What you need to do - The listing below should be printed exactly, though its pictures must not be.

Recorded data -
::::

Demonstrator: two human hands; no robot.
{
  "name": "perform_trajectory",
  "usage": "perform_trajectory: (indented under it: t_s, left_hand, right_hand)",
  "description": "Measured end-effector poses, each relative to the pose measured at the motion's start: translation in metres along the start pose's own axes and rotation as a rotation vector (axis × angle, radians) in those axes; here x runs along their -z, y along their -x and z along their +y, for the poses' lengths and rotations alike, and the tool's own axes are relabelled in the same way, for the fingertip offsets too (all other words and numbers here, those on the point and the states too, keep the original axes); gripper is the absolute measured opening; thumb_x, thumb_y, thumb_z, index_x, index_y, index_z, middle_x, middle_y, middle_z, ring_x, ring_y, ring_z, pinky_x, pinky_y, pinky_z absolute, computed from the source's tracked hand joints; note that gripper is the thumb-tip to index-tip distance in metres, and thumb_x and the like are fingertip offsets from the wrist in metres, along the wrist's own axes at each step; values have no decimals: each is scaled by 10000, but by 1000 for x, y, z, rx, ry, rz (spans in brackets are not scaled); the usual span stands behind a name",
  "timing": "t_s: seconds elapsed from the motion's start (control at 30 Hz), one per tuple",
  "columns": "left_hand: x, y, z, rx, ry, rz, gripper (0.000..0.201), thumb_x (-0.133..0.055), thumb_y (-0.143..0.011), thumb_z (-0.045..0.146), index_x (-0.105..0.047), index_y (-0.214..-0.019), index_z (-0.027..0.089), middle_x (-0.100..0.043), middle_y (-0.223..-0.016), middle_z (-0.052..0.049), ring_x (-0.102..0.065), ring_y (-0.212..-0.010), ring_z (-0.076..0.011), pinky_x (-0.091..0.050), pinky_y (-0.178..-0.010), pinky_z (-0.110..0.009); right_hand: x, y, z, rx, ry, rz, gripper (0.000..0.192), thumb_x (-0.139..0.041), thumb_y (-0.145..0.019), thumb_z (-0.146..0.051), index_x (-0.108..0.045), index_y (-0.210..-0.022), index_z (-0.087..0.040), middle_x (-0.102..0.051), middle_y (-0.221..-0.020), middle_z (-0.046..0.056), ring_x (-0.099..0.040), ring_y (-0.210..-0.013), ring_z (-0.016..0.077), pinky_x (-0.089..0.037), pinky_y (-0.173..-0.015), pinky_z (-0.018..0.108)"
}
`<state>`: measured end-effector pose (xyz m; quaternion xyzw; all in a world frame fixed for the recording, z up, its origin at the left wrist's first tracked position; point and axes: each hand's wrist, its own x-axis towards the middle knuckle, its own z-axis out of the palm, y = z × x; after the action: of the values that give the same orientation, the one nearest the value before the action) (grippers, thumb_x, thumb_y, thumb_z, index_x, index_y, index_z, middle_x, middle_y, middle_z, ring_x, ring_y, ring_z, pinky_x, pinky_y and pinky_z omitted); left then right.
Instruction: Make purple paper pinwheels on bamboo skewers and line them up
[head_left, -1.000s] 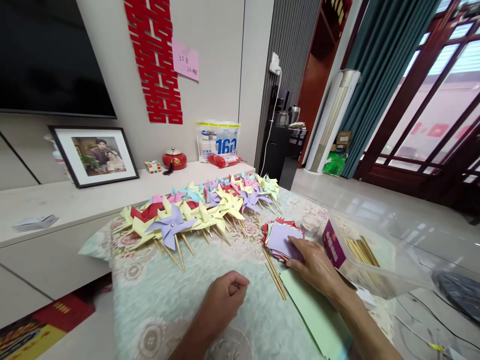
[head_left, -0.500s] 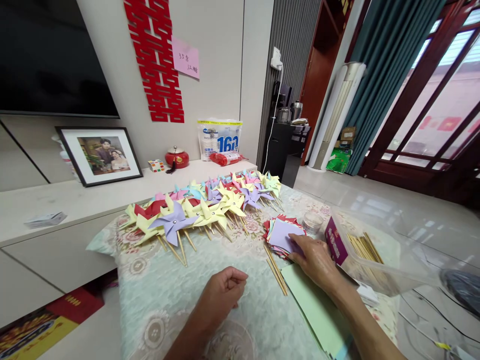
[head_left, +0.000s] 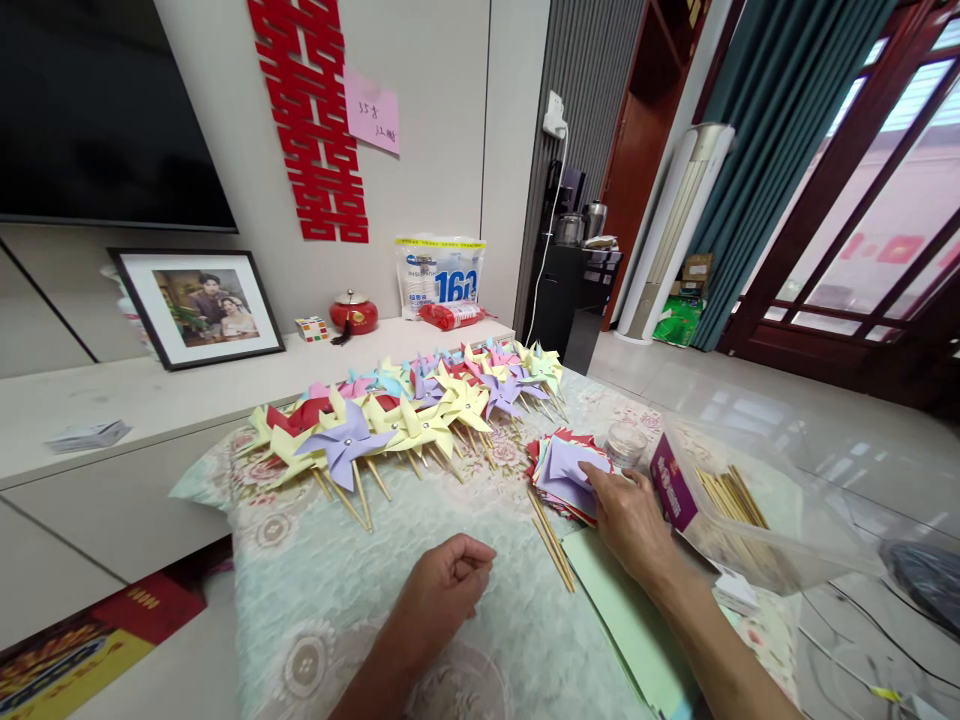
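On the floral cloth (head_left: 337, 590), left hand (head_left: 442, 590) rests fisted, holding nothing visible. Right hand (head_left: 630, 515), at 2 o'clock from it, pinches the top lilac sheet (head_left: 564, 465) off the paper stack (head_left: 551, 490). Bag (head_left: 439, 280) at 12 reads "160".

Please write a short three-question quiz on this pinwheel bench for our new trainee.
1. True or false: the right hand is lifting the top purple sheet of the paper stack.
2. Which hand is curled into a loose fist on the cloth: A left hand, B right?
3. What lies in the clear box?

Key: 1 true. 2 A. 3 wooden sticks.
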<state>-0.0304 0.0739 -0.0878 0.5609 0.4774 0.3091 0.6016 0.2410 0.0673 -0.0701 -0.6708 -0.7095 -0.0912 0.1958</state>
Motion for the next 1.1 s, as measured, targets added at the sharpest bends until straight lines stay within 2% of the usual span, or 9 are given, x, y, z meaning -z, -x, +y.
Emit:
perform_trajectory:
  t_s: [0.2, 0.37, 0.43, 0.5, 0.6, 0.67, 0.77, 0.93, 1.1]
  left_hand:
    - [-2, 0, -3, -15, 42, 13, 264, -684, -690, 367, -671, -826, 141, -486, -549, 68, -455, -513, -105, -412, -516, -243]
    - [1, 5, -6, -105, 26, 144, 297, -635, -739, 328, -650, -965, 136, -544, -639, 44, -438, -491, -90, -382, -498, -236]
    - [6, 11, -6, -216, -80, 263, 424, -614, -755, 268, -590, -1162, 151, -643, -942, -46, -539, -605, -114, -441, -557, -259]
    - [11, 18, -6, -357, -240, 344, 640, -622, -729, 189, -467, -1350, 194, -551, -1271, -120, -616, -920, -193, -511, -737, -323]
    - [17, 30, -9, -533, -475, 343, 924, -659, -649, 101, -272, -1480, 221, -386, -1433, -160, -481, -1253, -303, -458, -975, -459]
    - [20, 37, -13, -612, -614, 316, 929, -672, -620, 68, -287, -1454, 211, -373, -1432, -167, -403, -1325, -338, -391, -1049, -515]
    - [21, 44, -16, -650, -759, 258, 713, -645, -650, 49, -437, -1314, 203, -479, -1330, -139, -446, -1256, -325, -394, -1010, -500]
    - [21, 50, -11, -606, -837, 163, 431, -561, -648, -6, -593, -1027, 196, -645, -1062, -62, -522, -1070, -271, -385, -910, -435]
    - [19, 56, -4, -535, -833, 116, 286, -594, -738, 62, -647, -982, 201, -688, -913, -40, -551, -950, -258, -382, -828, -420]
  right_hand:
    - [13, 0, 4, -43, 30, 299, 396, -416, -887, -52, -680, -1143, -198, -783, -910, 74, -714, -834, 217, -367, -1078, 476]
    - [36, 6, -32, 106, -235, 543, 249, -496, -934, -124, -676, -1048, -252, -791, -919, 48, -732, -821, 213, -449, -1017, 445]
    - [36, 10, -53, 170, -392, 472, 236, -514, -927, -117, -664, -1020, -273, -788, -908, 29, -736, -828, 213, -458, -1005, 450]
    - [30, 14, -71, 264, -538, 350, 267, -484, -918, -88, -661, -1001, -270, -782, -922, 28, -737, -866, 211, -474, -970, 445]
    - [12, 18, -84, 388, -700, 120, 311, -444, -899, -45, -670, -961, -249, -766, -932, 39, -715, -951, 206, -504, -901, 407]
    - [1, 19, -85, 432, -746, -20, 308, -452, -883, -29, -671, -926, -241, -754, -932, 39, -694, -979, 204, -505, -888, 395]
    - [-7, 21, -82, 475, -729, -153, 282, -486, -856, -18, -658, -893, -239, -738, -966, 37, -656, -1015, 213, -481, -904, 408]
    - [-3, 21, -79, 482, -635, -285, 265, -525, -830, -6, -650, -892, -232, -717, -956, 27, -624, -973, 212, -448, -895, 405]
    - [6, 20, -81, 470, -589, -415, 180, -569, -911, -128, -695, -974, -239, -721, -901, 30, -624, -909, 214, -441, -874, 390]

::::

Completed task -
Demonstrator: two human hands; no robot.
{
  "name": "perform_trajectory",
  "usage": "perform_trajectory: (indented under it: t_s, left_hand, right_hand)",
  "description": "Measured end-effector poses, each relative to the pose measured at the motion's start: translation in metres along the start pose's own axes and rotation as a rotation vector (axis × angle, radians) in those axes; here x runs along their -z, y along their -x and z along their +y, for the poses' lengths and rotations alike, and the tool's own axes are relabelled in the same way, for the fingertip offsets too (all other words and numbers here, those on the point and the states too, keep the original axes); gripper is the absolute measured opening; thumb_x, thumb_y, thumb_z, index_x, index_y, index_z, middle_x, middle_y, middle_z, ring_x, ring_y, ring_z, pinky_x, pinky_y, pinky_z absolute, computed from the source's tracked hand joints; note that gripper is the thumb-tip to index-tip distance in metres, and thumb_x and the like are fingertip offsets from the wrist in metres, along the wrist's own axes at each step; values have no decimals: each is scaled by 10000, but by 1000 for x, y, z, rx, ry, rz (spans in brackets are not scaled); the usual span stands behind a name",
  "timing": "t_s: seconds elapsed from the motion's start (control at 30 Hz), one per tuple",
  "columns": "left_hand: x, y, z, rx, ry, rz, gripper (0.000..0.201), thumb_x (-0.133..0.055), thumb_y (-0.143..0.011), thumb_z (-0.045..0.146), index_x (-0.105..0.047), index_y (-0.214..-0.019), index_z (-0.027..0.089), middle_x (-0.100..0.043), middle_y (-0.223..-0.016), middle_z (-0.052..0.049), ring_x (-0.102..0.065), ring_y (-0.212..-0.010), ring_z (-0.076..0.011), pinky_x (-0.091..0.050), pinky_y (-0.178..-0.010), pinky_z (-0.110..0.009); right_hand: x, y, z, rx, ry, rz, gripper (0.000..0.192), thumb_x (-0.139..0.041), thumb_y (-0.145..0.019), thumb_z (-0.146..0.051), index_x (-0.108..0.045), index_y (-0.210..-0.022), index_z (-0.087..0.040), middle_x (-0.102..0.051), middle_y (-0.221..-0.020), middle_z (-0.046..0.056), ring_x (-0.099..0.040), ring_y (-0.210..-0.013), ring_z (-0.016..0.077), pinky_x (-0.089..0.037), pinky_y (-0.173..-0.015), pinky_z (-0.018..0.108)"
}
`<state>`: measured end-effector pose (xyz m; quaternion xyzw; all in a world frame fixed for the recording, z up, its origin at the left wrist's first tracked position; point and axes: each hand's wrist, its own x-axis towards the middle knuckle, its own z-axis out of the palm, y = z × x; after the action: of the values that give the same orientation, the one nearest the value before the action) (grippers, thumb_x, thumb_y, thumb_z, index_x, index_y, index_z, middle_x, middle_y, middle_z, ring_x, ring_y, ring_z, pinky_x, pinky_y and pinky_z omitted); left then right.
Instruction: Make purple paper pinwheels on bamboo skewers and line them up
[head_left, -1.000s] 
[head_left, -0.500s] 
[head_left, +0.000s] 
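On the floral cloth (head_left: 337, 590), left hand (head_left: 442, 590) rests fisted, holding nothing visible. Right hand (head_left: 630, 515), at 2 o'clock from it, pinches the top lilac sheet (head_left: 564, 465) off the paper stack (head_left: 551, 490). Bag (head_left: 439, 280) at 12 reads "160".

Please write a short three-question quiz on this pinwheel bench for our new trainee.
1. True or false: the right hand is lifting the top purple sheet of the paper stack.
2. Which hand is curled into a loose fist on the cloth: A left hand, B right?
3. What lies in the clear box?

Key: 1 true. 2 A. 3 wooden sticks.
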<state>-0.0304 0.0739 -0.0878 0.5609 0.4774 0.3091 0.6016 0.2410 0.0673 -0.0701 -0.6708 -0.7095 -0.0912 0.1958</state>
Motion for the next 1.1 s, as measured, targets added at the sharpest bends until straight lines stay within 2% of the usual span, or 9 are given, x, y, z meaning -z, -x, +y.
Emit:
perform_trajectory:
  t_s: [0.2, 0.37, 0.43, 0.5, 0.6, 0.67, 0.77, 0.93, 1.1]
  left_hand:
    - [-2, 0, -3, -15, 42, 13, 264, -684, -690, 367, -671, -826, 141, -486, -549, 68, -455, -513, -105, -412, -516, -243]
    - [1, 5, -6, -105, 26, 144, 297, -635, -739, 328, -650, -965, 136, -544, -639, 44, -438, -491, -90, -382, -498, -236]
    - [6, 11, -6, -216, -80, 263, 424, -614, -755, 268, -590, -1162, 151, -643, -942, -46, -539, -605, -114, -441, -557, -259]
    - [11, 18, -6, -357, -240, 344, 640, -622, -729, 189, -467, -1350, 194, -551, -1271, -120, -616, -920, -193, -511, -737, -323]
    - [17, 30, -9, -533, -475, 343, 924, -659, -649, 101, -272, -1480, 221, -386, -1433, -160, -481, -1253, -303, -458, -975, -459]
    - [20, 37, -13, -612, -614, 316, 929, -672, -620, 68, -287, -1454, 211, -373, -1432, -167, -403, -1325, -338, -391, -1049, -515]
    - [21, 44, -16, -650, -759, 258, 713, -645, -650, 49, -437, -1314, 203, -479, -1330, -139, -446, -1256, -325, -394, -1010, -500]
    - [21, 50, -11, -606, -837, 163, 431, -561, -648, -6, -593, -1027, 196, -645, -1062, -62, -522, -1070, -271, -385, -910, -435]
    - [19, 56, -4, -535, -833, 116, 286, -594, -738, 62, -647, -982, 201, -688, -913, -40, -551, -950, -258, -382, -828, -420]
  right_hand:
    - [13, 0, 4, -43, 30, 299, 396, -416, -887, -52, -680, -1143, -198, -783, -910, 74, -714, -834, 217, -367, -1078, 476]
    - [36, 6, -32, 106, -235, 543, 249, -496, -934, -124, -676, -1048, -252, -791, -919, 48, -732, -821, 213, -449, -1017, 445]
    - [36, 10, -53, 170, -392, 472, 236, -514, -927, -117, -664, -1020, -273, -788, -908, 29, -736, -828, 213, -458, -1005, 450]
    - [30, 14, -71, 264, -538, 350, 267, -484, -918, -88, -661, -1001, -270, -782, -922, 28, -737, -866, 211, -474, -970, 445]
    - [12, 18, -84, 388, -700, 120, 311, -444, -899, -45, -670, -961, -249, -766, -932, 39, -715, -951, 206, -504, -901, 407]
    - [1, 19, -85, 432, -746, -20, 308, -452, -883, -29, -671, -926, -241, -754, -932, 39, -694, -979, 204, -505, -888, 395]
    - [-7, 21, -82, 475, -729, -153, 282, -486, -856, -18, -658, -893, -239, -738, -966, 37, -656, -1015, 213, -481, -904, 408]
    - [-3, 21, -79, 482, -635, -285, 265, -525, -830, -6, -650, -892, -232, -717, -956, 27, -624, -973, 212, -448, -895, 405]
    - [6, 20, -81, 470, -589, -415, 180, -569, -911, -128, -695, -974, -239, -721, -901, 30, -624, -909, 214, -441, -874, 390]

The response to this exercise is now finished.